◆ Task prompt ◆
A verbatim reproduction of the following listing is required; omit the pictures.
[[ Information supplied open ]]
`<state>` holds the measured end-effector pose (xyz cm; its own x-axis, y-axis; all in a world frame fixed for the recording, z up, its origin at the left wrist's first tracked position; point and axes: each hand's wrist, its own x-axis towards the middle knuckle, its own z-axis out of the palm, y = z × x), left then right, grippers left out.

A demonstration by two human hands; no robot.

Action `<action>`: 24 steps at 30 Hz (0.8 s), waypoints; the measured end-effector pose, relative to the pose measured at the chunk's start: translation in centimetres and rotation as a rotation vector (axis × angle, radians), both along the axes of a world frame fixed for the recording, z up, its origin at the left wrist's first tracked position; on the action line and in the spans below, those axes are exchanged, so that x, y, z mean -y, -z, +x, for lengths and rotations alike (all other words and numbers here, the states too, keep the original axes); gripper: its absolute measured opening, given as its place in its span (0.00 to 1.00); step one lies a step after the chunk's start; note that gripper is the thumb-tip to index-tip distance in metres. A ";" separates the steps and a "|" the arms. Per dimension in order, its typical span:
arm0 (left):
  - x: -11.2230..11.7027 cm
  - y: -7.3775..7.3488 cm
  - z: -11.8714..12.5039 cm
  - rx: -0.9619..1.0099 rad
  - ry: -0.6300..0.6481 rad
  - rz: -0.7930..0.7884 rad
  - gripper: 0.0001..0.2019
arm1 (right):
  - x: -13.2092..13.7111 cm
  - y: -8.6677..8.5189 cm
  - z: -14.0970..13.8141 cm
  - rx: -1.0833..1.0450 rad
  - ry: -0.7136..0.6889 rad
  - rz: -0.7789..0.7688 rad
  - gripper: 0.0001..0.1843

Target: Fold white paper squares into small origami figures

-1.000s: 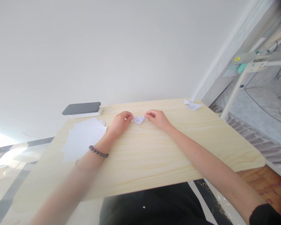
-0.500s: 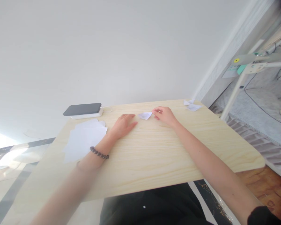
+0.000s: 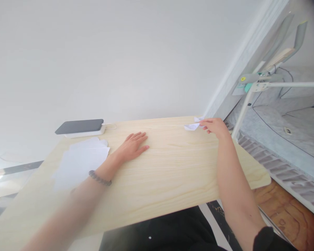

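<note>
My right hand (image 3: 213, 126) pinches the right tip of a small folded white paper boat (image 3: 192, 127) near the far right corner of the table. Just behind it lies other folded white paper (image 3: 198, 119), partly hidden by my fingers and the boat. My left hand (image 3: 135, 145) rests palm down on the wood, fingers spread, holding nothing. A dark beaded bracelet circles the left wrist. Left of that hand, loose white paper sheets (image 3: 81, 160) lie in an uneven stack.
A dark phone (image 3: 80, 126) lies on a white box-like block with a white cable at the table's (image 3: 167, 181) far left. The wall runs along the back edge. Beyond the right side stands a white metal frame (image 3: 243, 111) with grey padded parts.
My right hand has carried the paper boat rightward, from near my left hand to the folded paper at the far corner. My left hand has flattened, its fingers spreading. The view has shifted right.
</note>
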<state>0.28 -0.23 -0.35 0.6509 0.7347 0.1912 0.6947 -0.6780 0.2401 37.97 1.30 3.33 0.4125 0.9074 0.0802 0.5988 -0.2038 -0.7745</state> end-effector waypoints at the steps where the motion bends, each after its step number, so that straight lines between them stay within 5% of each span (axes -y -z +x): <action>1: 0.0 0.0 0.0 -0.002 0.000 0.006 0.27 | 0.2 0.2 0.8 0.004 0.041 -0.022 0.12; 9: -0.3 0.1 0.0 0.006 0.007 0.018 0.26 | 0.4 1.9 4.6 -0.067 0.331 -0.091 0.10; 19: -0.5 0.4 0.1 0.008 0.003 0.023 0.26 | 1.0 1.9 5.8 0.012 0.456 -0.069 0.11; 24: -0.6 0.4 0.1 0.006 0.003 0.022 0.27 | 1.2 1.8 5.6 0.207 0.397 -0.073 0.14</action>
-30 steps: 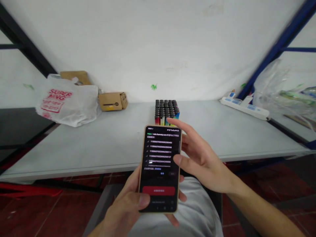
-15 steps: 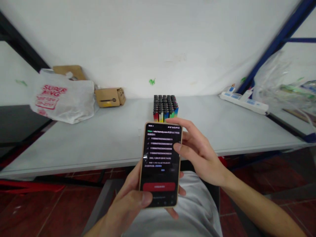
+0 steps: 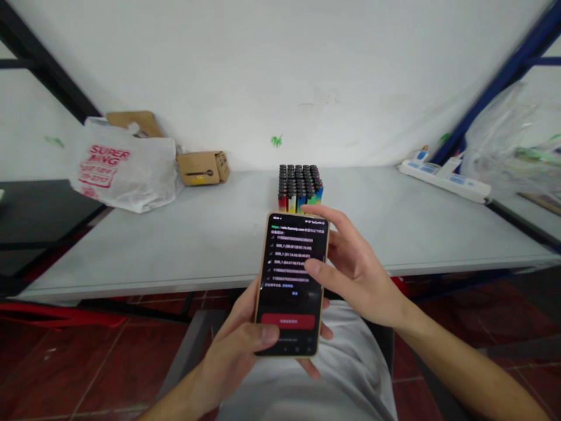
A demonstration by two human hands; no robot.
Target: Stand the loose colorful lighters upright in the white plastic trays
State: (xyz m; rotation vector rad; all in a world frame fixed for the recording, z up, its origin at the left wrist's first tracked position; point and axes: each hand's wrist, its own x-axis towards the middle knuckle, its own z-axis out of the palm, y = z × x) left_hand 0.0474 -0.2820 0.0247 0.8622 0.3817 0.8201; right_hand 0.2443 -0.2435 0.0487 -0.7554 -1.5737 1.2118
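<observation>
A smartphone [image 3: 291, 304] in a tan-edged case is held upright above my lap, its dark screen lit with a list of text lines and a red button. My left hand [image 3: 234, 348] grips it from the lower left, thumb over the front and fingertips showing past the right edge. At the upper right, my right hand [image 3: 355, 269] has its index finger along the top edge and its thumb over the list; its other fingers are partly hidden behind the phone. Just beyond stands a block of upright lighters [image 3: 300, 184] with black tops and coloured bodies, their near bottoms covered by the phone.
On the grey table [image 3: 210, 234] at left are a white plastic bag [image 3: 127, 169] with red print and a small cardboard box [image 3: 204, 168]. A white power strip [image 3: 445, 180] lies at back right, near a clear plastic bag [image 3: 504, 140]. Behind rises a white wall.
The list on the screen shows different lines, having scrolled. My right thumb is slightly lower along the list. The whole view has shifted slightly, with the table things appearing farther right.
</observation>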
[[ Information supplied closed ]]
◆ Written solution ◆
`<state>` holds the measured end-effector pose (xyz cm; its own x-axis, y-axis; all in a world frame fixed for the recording, z up, its origin at the left wrist's first tracked position; point and axes: each hand's wrist, its own x-axis towards the middle knuckle, its own z-axis out of the palm, y = z × x), left then right, grippers left out.

A demonstration by two human hands; no robot.

Action `<action>`: 24 steps at 30 Hz (0.8 s), waypoints; the measured end-effector pose, relative to the pose measured at the chunk's start: translation in centimetres and rotation as a rotation vector (axis × angle, radians), both along the axes of a world frame fixed for the recording, z up, its origin at the left wrist's first tracked position; on the action line and in the spans below, those axes are exchanged, so that x, y, z mean -y, -z, +x, for lengths and rotations alike (all other words and numbers here, the states too, keep the original axes); gripper: its absolute measured opening, given as its place in its span (0.00 to 1.00); step one lies a step after the chunk's start; note that gripper is the thumb-tip to index-tip distance in metres. A ";" separates the steps and a "|" the arms. Per dimension in order, its typical span:
arm0 (left):
  - x: -11.2230..11.7027 cm
  - y: -7.3775..7.3488 cm
  - z: -11.8714..12.5039 cm
  - rx: -0.9619..1.0099 rad
  - ry: -0.6300..0.6481 rad
  - rz: -0.7930..0.7884 rad
  - gripper: 0.0001..0.2019
arm1 (right):
  - x: -13.2092..13.7111 cm
  - y: -8.6677..8.5189 cm
  - z: -14.0970..13.8141 cm
  - rx: -1.0833..1.0450 rad
  - ry: -0.7136..0.6889 rad
  - rz: -0.7789..0.7688 rad
  - gripper: 0.0001..0.1843

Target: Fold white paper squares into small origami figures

-1.000s: 
-0.500s: 
+0.000s: 

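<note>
My right hand (image 3: 213, 126) pinches the right tip of a small folded white paper boat (image 3: 192, 127) near the far right corner of the table. Just behind it lies other folded white paper (image 3: 198, 119), partly hidden by my fingers and the boat. My left hand (image 3: 135, 145) rests palm down on the wood, fingers spread, holding nothing. A dark beaded bracelet circles the left wrist. Left of that hand, loose white paper sheets (image 3: 81, 160) lie in an uneven stack.
A dark phone (image 3: 80, 126) lies on a white box-like block with a white cable at the table's (image 3: 167, 181) far left. The wall runs along the back edge. Beyond the right side stands a white metal frame (image 3: 243, 111) with grey padded parts.
My right hand has carried the paper boat rightward, from near my left hand to the folded paper at the far corner. My left hand has flattened, its fingers spreading. The view has shifted right.
</note>
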<state>0.28 -0.23 -0.35 0.6509 0.7347 0.1912 0.6947 -0.6780 0.2401 37.97 1.30 3.33 0.4125 0.9074 0.0802 0.5988 -0.2038 -0.7745</state> end-effector waypoints at the steps where the motion bends, each after its step number, so that straight lines between them stay within 5% of each span (axes -y -z +x): <action>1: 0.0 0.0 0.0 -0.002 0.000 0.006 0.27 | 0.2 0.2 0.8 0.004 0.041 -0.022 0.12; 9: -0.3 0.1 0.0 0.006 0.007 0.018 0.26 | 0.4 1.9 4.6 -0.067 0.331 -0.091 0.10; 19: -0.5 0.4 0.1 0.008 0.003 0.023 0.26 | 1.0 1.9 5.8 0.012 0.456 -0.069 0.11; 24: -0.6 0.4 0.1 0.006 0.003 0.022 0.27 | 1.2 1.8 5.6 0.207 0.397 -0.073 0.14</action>
-30 steps: 
-15 steps: 
+0 steps: 
A demonstration by two human hands; no robot.
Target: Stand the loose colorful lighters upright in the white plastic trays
State: (xyz m; rotation vector rad; all in a world frame fixed for the recording, z up, its origin at the left wrist's first tracked position; point and axes: each hand's wrist, its own x-axis towards the middle knuckle, its own z-axis out of the palm, y = z × x) left_hand 0.0474 -0.2820 0.0247 0.8622 0.3817 0.8201; right_hand 0.2443 -0.2435 0.0487 -0.7554 -1.5737 1.2118
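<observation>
A smartphone [image 3: 291, 304] in a tan-edged case is held upright above my lap, its dark screen lit with a list of text lines and a red button. My left hand [image 3: 234, 348] grips it from the lower left, thumb over the front and fingertips showing past the right edge. At the upper right, my right hand [image 3: 355, 269] has its index finger along the top edge and its thumb over the list; its other fingers are partly hidden behind the phone. Just beyond stands a block of upright lighters [image 3: 300, 184] with black tops and coloured bodies, their near bottoms covered by the phone.
On the grey table [image 3: 210, 234] at left are a white plastic bag [image 3: 127, 169] with red print and a small cardboard box [image 3: 204, 168]. A white power strip [image 3: 445, 180] lies at back right, near a clear plastic bag [image 3: 504, 140]. Behind rises a white wall.
The list on the screen shows different lines, having scrolled. My right thumb is slightly lower along the list. The whole view has shifted slightly, with the table things appearing farther right.
</observation>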

The output has nothing more to it.